- _What you will do_: Could you restate word for word the lines running from the one with "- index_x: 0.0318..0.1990" to the end of the data, both ends included, but without pictures?

- _Exercise data_:
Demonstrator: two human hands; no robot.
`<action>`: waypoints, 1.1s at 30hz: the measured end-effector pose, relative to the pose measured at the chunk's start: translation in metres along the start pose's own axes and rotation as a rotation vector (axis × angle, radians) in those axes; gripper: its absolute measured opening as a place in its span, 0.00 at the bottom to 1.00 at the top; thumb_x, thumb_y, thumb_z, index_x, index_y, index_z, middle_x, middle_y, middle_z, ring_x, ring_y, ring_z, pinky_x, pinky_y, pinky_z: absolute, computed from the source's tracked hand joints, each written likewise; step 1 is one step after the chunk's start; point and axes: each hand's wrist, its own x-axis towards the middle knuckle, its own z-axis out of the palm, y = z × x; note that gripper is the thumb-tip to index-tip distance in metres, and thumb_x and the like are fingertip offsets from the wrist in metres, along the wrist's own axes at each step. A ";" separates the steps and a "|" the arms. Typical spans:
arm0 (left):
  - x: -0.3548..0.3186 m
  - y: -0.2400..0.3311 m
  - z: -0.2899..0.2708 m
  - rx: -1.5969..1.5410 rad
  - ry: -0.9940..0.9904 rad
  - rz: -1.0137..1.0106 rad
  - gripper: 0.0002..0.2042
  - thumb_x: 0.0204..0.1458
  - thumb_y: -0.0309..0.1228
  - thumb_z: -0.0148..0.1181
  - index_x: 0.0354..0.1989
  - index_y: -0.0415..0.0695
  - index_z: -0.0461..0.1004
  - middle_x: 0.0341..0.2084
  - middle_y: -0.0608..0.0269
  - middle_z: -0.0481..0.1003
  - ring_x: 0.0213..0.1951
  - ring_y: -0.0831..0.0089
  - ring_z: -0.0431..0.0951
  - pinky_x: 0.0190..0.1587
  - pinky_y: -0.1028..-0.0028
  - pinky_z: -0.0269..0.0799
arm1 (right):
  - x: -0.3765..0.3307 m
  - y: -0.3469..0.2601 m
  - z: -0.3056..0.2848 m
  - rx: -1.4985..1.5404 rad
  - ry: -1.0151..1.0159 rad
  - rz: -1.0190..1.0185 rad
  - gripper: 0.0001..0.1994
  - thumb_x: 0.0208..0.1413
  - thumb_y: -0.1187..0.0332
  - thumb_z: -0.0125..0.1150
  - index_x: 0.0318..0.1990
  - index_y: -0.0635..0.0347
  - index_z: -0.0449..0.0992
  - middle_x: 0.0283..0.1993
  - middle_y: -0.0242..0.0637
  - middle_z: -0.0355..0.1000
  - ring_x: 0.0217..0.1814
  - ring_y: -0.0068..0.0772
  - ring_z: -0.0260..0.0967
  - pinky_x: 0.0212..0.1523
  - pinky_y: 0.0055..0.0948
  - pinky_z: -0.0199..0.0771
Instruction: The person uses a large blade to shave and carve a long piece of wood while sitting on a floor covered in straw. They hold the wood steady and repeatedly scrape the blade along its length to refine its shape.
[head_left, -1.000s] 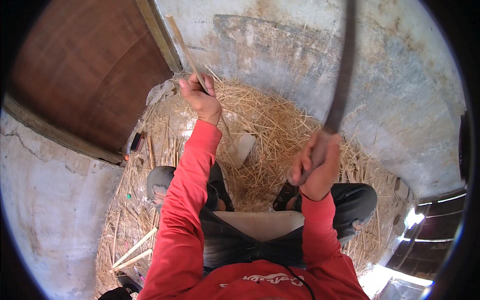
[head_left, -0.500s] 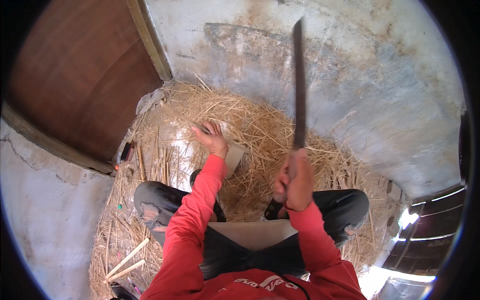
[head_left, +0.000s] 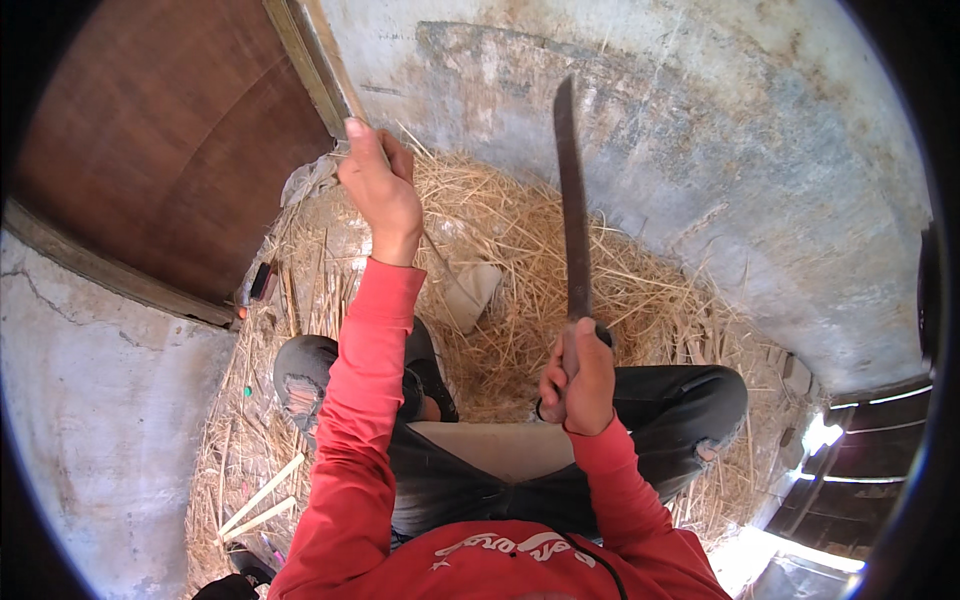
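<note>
My right hand point(head_left: 585, 378) is wrapped round the handle of a machete point(head_left: 572, 205), its long dark blade pointing up and away in front of the pale wall. Raised at the upper left, my left hand point(head_left: 383, 190) is closed on a slender wooden strip point(head_left: 335, 62). The strip's upper part passes in front of the door frame, and a thin length shows below the wrist. Blade and strip are apart. Beneath the left hand, a pale block point(head_left: 470, 297) lies tilted among the shavings.
Straw-like shavings point(head_left: 520, 230) cover the floor around my bent legs. At lower left lie two pale split sticks point(head_left: 262, 495). A brown door point(head_left: 160, 150) stands at the left, a stained wall point(head_left: 720, 180) ahead and right. Thin sticks point(head_left: 290, 300) lie beside my left knee.
My left hand has risen away from the pale block with the strip, which now points upward. My right hand has shifted slightly left and down, the machete still upright in it.
</note>
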 end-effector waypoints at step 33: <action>-0.010 -0.045 0.005 -0.241 -0.049 0.010 0.39 0.58 0.71 0.29 0.19 0.43 0.63 0.13 0.69 0.58 0.17 0.79 0.54 0.21 0.78 0.46 | -0.014 0.063 -0.009 -0.092 -0.039 0.457 0.24 0.68 0.45 0.44 0.31 0.58 0.64 0.17 0.28 0.55 0.14 0.22 0.56 0.15 0.24 0.57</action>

- _Response to this exercise_:
  - index_x: 0.0318..0.1990
  - index_y: -0.0635..0.0347
  - index_z: -0.0449..0.0992
  - middle_x: 0.0283..0.1993
  - middle_y: -0.0242..0.0637
  - middle_z: -0.0355..0.1000
  - ring_x: 0.0217..0.1814
  - ring_y: -0.0068..0.0772
  - ring_z: -0.0260..0.0967
  - pinky_x: 0.0212..0.1523
  - pinky_y: 0.0055..0.0948
  - pinky_z: -0.0199..0.0771
Instruction: The person uses a large blade to shave and carve a long piece of wood while sitting on a floor covered in straw. They hold the wood steady and repeatedly scrape the blade along its length to refine its shape.
[head_left, -1.000s] 
[head_left, -0.500s] 
[head_left, +0.000s] 
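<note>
My right hand point(head_left: 585, 378) is wrapped round the handle of a machete point(head_left: 572, 205), its long dark blade pointing up and away in front of the pale wall. Raised at the upper left, my left hand point(head_left: 383, 190) is closed on a slender wooden strip point(head_left: 335, 62). The strip's upper part passes in front of the door frame, and a thin length shows below the wrist. Blade and strip are apart. Beneath the left hand, a pale block point(head_left: 470, 297) lies tilted among the shavings.
Straw-like shavings point(head_left: 520, 230) cover the floor around my bent legs. At lower left lie two pale split sticks point(head_left: 262, 495). A brown door point(head_left: 160, 150) stands at the left, a stained wall point(head_left: 720, 180) ahead and right. Thin sticks point(head_left: 290, 300) lie beside my left knee.
My left hand has risen away from the pale block with the strip, which now points upward. My right hand has shifted slightly left and down, the machete still upright in it.
</note>
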 end-effector waypoints at step 33: <action>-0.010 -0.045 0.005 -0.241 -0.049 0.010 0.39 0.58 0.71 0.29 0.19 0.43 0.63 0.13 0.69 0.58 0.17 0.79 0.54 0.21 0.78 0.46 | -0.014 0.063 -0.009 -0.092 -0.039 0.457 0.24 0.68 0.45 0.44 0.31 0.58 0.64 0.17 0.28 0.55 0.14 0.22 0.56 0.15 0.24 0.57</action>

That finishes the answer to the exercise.